Rumors circulated that the Spanish forces were planning to relocate from Nueva Cáceres to Iloilo, which would become the new capital of the Spanish East Indies. News also arrived about the arrival of American forces in Manila Bay. Additionally, reports indicated that Vicente Lukbán's forces were approaching Camarines Norte without encountering resistance from the Spanish. It was further reported that upon reaching Iloilo, the Guardia Civil there fought desperately against a large rebel force in a sea battle. These developments in September 1898 motivated the two corporals, Angeles and Plazo, to plan a revolt in Nueva Cáceres. They acted quickly, rather than waiting for the transfer to Iloilo.

==Battle==
Early in the morning of September 18, they occupied the Cuartel General, where on the second floor, Capt. Francisco Andreu was sleeping with his wife, two daughters, and one son. They went inside, killed the couple, and wounded the two daughters and son. With each gunshot, four volunteers went to the Cuartel and were met with bullets by the rebels. One of the volunteers, Francisco Borras, was shot along with others by the rebels. A medic, Ramon Felipe, was badly wounded in his arms and chest. A sergeant, Rodriguez, was also severely shot. Cpl. Felix Plazo, also an alcayde (jail warden), freed the prisoners from the prison of Tabuco, armed them, and they became allies. At Tabuco, Mr. Miguel Diaz de Montiel arrived at the battle with his wife, who was drinking coffee. The rebels quickly shot them. Lt. Antonio Cano was shot and wounded in the chest. The rebels also killed Mr. Pereda for running and calling for help. Prisoners freed from the prison continued to fire until 5 in the morning. As they walked to the city, they killed some young Spanish teenagers along the way, including a notary named Mr. Jose Ruibamba. It was reported that many Spanish forces were killed as a result of the revolt by the Guardia Civil. The Spanish forces tried to take the weapons from the rebels, who had already seized them from the Guardia Civil. Four hundred Spanish forces, some 80 years old, took refuge in the convent of San Francisco, where they were imprisoned. Carmelo Navarro, the highest-ranking member of the Guardia Civil, thought of nothing but surrender throughout the battle. Capt. Francisco Andreu fainted while being brought to the convent, having lost one eye. The situation of the Spanish forces deteriorated, and they could do nothing but hide in the convent of San Francisco, along with the other deteriorated Spanish troops.

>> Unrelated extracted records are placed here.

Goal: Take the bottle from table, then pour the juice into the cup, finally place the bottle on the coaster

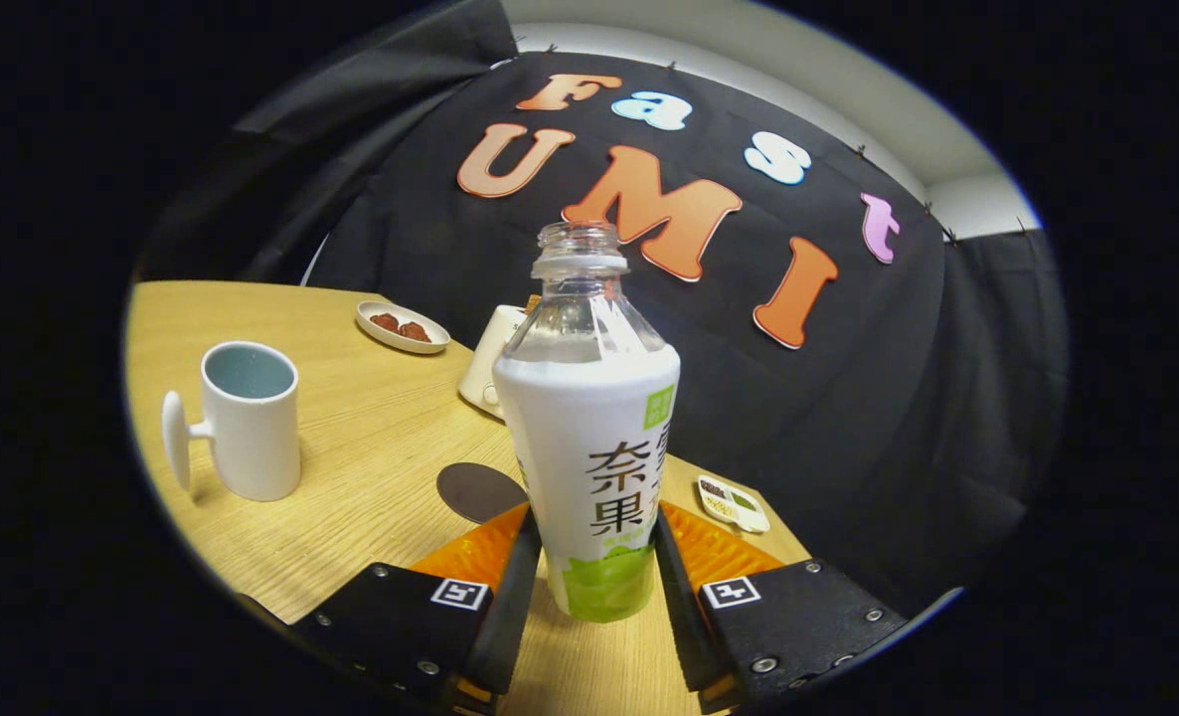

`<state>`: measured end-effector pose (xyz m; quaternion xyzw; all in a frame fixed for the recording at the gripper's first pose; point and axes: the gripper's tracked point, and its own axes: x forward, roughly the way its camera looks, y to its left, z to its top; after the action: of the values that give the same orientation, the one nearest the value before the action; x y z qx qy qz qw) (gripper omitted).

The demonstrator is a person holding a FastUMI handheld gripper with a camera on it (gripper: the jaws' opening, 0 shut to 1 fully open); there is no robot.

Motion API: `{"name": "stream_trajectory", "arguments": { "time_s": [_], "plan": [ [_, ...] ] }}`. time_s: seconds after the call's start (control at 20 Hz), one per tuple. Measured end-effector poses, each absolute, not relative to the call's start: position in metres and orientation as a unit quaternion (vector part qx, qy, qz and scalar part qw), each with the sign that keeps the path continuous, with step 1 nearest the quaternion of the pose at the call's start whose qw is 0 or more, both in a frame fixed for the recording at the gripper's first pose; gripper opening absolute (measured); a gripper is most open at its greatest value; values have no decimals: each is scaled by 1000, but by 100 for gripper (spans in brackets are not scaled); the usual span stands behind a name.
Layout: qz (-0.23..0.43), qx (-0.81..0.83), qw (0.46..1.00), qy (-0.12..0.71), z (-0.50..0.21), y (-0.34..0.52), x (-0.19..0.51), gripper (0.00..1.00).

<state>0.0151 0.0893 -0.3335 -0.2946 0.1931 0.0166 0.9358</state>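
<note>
Gripper view
Bottle: the bottle [589, 447] stands upright between the two fingers, its base at the desk level just ahead of the claw body (whether it rests on the desk or is lifted a little, I cannot tell).
Bottle look: clear plastic shoulders and neck, no cap on the open mouth, a white sleeve with dark characters over most of the body and a green band at the foot; the clear upper part looks empty of colour.
Claw: the claw [594, 562] is closed on the bottle, one finger pressing each side of the lower sleeve.
Fingers: the fingers [513, 572] flank the green foot of the bottle, ridged pads facing in.
Cup: a white cup [250, 420] stands upright on the desk well to the left of the bottle, with a flat round-ended handle sticking out on its left side; the inside is pale blue-grey.
Coaster: a dark round coaster [478, 490] lies flat on the desk between cup and bottle, just beside the left finger.
Desk: light wood desk [371, 438] with visible grain.
Other things: a small plate [403, 327] with reddish pieces lies far beyond the cup; a cream-coloured vessel [488, 363] stands behind the bottle, partly hidden; a small white dish [734, 503] lies right of the bottle.
</note>
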Motion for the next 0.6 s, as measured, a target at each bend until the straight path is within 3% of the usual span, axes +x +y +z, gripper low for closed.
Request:
{"name": "stream_trajectory", "arguments": {
  "time_s": [0.6],
  "plan": [
    [47,-489,858,148,-334,118,26,63]
  ]
}}
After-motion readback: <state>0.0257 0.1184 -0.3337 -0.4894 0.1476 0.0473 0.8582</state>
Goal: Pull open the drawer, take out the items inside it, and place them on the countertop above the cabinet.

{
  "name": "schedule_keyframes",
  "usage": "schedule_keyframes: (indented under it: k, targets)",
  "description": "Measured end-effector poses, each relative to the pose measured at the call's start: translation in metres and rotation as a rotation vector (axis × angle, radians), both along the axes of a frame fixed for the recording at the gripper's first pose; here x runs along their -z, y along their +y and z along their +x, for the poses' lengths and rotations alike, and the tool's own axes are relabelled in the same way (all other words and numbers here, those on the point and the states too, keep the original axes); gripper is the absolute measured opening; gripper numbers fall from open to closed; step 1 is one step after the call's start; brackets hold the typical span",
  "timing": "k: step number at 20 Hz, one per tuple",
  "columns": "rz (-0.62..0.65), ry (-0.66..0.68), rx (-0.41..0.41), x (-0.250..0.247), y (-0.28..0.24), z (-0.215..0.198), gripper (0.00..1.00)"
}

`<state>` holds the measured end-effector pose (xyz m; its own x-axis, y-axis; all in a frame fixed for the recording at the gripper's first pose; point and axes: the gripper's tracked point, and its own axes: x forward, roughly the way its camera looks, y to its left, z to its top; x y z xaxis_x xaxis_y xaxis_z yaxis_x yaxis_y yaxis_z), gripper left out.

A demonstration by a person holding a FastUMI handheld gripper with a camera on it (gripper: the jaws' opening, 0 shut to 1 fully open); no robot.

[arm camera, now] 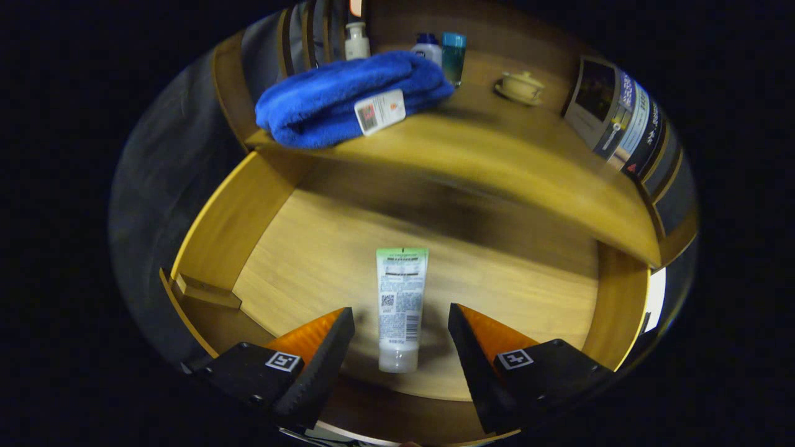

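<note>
Wood everywhere from where the gripper camera is looking: the drawer (248,205) is pulled open, and its light plank floor has just one thing lying on it, a white squeeze tube (401,304) with a green end and small print all over the back. The tube lies flat, cap end toward the camera, lined up pretty much lengthwise with the fingers. The gripper (400,320) hangs over the drawer with its jaws spread wide apart, one finger on each side of the tube's lower half, and neither looks to be touching it, so nothing is gripped. Beyond the tube, past the shadowy back of the drawer, the countertop (497,161) runs across above the cabinet. A folded blue towel (348,99) with a white tag sits at its near edge, over the drawer's far left corner. Behind the towel stand a white bottle (356,41), another white bottle with a blue cap (428,48) and a teal tumbler (454,56). Off to the right there's a pale lidded cup (520,85) on a saucer, and further right a printed card (615,118) leaning up.
</note>
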<state>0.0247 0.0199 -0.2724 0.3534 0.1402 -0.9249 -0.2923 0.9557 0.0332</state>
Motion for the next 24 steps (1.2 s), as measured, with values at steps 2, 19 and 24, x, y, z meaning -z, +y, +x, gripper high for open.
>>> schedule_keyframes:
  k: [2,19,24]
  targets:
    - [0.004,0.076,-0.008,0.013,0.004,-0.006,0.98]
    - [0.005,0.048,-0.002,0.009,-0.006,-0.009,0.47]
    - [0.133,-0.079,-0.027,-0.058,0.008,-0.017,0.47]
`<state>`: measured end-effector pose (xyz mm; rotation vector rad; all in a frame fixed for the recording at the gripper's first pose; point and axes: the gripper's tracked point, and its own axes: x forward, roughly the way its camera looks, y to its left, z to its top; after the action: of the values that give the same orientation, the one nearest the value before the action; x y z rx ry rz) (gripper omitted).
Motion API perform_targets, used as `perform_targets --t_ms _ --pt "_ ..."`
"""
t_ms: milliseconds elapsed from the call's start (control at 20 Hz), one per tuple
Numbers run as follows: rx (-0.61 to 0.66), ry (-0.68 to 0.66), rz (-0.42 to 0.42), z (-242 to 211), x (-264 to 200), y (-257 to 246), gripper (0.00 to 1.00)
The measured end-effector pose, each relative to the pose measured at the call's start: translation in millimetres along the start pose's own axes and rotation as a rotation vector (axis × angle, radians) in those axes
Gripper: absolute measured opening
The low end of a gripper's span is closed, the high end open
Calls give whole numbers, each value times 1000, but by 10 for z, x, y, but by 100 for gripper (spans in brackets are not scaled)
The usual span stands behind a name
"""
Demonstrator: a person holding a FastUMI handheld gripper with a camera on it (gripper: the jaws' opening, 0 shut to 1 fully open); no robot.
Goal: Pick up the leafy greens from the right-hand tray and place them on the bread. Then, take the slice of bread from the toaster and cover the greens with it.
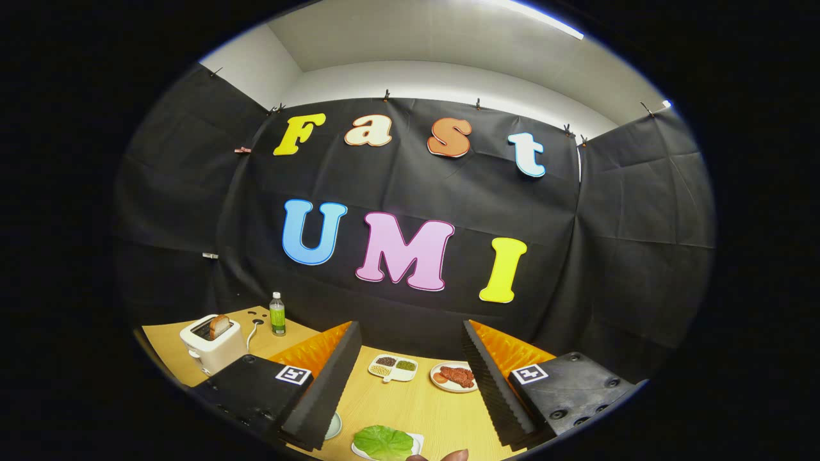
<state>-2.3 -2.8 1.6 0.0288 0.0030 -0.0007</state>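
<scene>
A pale wooden bench [410, 403] is shown in the lower part of the frame, backed by black cloth walls under a white ceiling. The tool [410, 410] is held open, nothing between its fingers. The greens [383, 442] lie on a white tray [416, 439] at bottom centre. A toaster [210, 344] holding bread [220, 326] is seen at lower left, beside a bottle [277, 314].

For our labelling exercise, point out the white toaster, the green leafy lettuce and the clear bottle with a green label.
white toaster [208, 349]: gripper view, front wall.
green leafy lettuce [383, 442]: gripper view, leaf's middle.
clear bottle with a green label [277, 318]: gripper view, label.
</scene>
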Motion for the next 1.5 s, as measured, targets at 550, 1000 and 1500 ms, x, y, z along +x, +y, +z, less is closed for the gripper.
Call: perform_targets --t_ms 550,1000,1500 --pt "8 179 125 -574 -42 121 97" --pt "-50 599 275 -2109 -128 238 97" --pt "-45 951 362 -3568 -153 403 86"
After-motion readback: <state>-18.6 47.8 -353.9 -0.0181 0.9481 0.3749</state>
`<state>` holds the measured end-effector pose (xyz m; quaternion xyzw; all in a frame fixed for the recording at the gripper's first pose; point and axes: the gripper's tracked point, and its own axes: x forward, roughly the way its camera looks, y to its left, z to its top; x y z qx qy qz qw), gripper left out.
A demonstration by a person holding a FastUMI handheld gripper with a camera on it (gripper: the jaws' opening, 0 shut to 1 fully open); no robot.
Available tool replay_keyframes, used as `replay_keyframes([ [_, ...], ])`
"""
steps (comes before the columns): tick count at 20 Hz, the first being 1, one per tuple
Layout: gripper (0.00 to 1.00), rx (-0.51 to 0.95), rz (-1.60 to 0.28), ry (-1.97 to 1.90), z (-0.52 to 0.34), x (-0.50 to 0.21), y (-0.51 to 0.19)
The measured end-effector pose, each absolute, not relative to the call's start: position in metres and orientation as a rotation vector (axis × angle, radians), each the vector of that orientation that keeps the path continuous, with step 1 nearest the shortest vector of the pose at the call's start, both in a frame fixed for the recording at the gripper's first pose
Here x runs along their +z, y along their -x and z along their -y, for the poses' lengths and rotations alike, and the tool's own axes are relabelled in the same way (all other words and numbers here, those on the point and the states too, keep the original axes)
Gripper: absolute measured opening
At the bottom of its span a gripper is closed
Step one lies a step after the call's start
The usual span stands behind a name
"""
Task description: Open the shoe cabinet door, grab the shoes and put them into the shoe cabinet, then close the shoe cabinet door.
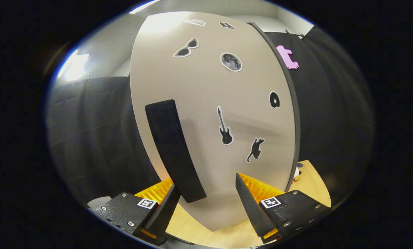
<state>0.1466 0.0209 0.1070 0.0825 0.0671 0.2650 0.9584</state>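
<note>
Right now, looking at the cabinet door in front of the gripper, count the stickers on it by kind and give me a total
On the cabinet door, just beyond the open gripper, beside the black handle:
Sunglasses: 1
Moon: 1
Guitar: 1
Cat: 1
Round black sticker, shape unclear: 1
Small stickers near the door's top, too distorted to identify: 2
Total: 7

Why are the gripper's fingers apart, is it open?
Open. The gripper has its fingers spread, with the long black handle on the beige stickered cabinet door reaching down between them, not yet squeezed.
</note>
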Motion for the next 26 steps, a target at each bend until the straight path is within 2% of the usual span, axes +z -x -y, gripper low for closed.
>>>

==Surrender to the rebels==
Spain and the rebels ended the battle with a peace treaty signed on September 19, 1898. The signing took place at the Universidad de Sta. Isabel, where the Spanish requested a ceasefire in exchange for their surrender. Earlier, rebels had freed prisoners held by a jail warden, following a battle with Spanish soldiers.

Following the surrender of the Spanish forces to the rebels, the rebels were allowed to keep the weapons they had captured earlier. The Spanish forces also relinquished their belongings, including silver coins, records, and government documents. In a gesture of goodwill, the rebels pledged not to attack any Spaniards after the battle and offered amnesty to the Spanish forces.